The Killer App
A case study in using SFRS for longitudinal AI-powered financial analysis.
The "Killer App" for SFRS isn't just a better validator—it's Longitudinal AI Analysis.
Because SFRS is token-optimized and JSON-native, you can perform deep historical analysis that is technically impossible or economically prohibitive with legacy XBRL.
The Problem: The "Token Tax"
Financial analysts increasingly use Large Language Models (LLMs) to scan filings. However, XBRL (XML) carries a massive "token tax":
- Verbose Tags:
<us-gaap:NetIncomeLoss contextRef="ctx_2023" unitRef="USD" decimals="-6">is 42 tokens. - JSON Equivalent:
"netIncome": 3400is 4 tokens.
When analyzing a single company's 10-year history, this difference is the difference between fitting in a context window and failing.
Comparison: 10 Years of 10-Ks
| Metric | XBRL (XML) | SFRS (JSON) | Benefit |
|---|---|---|---|
| Payload Size | ~80 MB | ~250 KB | 99% Reduction |
| Est. LLM Tokens | ~20,000,000 | ~60,000 | Fits in 1 prompt |
| Context Window | Exceeds GPT-4o | 95% Free Space | Room for analysis |
Try the Demo
We've provided a script to synthesize a 10-year longitudinal SFRS record and estimate the token savings.
node scripts/killer-app-demo.mjsTicker Explorer: Real-World Data
You can also explore real-world company data by ticker. The Ticker Explorer maps a public ticker to its SEC CIK, fetches recent filing metadata, and demonstrates how that data is condensed into SFRS.
node scripts/ticker-explorer.mjs NVDAThis script will:
- Map NVDA to CIK 0001045810.
- Fetch the metadata for the last five 10-K filings.
- Generate a sample longitudinal SFRS file at
dev/active/nvda-history.sfrs.json.
Real-World AI Analysis via API
You can programmatically build longitudinal datasets for any public company using the SFRS API and the SEC'gar archive.
1. Identify Filing Archive
Map a ticker to its SEC CIK and locate the .xml XBRL instance for the desired periods.

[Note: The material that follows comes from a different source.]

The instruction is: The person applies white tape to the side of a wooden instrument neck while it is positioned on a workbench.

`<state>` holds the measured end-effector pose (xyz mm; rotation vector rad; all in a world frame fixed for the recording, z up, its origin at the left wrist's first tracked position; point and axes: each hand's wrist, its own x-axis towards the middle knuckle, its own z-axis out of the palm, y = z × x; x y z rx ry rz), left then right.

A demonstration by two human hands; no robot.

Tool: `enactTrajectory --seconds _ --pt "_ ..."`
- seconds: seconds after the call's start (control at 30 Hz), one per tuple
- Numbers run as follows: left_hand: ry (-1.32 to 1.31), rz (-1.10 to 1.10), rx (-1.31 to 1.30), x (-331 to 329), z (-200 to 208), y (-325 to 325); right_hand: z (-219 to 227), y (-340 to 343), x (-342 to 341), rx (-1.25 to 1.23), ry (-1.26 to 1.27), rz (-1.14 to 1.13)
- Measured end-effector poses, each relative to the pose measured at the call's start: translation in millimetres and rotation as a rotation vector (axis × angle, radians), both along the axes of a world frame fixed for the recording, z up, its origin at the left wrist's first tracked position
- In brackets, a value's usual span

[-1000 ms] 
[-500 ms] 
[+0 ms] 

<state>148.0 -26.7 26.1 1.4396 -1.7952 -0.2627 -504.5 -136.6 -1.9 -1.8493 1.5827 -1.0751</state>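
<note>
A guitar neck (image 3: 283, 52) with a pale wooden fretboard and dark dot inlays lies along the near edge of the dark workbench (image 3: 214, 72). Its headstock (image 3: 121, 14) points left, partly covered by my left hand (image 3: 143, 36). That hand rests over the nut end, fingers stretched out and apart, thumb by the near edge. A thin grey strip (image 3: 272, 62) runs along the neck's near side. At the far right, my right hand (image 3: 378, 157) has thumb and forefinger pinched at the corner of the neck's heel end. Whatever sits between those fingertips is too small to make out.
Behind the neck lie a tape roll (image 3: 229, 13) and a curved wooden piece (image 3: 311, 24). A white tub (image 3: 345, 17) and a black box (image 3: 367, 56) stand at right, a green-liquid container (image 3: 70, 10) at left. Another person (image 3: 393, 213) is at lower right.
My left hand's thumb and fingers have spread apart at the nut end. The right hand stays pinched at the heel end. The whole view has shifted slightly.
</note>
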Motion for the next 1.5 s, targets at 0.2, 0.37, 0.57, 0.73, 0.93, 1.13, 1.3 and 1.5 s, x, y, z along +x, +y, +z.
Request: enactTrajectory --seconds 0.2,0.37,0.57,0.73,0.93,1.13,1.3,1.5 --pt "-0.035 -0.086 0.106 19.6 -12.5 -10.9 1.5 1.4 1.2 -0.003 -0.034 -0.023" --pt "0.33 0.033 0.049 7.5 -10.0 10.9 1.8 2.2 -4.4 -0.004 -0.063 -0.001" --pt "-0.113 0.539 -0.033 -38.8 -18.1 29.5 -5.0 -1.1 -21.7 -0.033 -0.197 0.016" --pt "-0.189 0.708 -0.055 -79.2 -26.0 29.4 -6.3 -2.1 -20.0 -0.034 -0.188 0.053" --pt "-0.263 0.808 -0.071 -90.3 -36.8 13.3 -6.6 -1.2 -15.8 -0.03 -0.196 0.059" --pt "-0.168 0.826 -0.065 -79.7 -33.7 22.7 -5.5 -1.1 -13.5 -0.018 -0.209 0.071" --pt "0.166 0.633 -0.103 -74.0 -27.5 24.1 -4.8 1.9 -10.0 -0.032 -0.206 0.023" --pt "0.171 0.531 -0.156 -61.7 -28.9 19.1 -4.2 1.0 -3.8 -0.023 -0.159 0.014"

# Example for NVDA 2024 10-K
export XBRL_URL="https://www.sec.gov/Archives/edgar/data/1045810/000104581024000029/nvda-20240128_htm.xml"2. Convert to SFRS via API
POST the XBRL URL to the SFRS conversion endpoint to get a dense JSON payload.
curl -X POST https://api.sureshake.org/api/v1/convert/from-xbrl \
-H "Content-Type: application/json" \
-d '{
"sourceUrl": "'$XBRL_URL'",
"options": { "taxonomy": "us-gaap-2024" }
}' > nvda-2024.sfrs.json3. Aggregate and Analyze
Repeat for 5 years and combine the payloads. The resulting file will be ~98% smaller than the original XBRL, allowing you to send the entire 5-year history to an LLM in a single request:
// Sample Node.js script using Google Generative AI
import { GoogleGenerativeAI } from "@google/generative-ai";
const genAI = new GoogleGenerativeAI(process.env.GEMINI_API_KEY);
const model = genAI.getGenerativeModel({ model: "gemini-3.1-pro-preview" });
const history = [/* Combined SFRS Payloads from 5 years of filings */];
const prompt = `You are a financial analyst specializing in SFRS data.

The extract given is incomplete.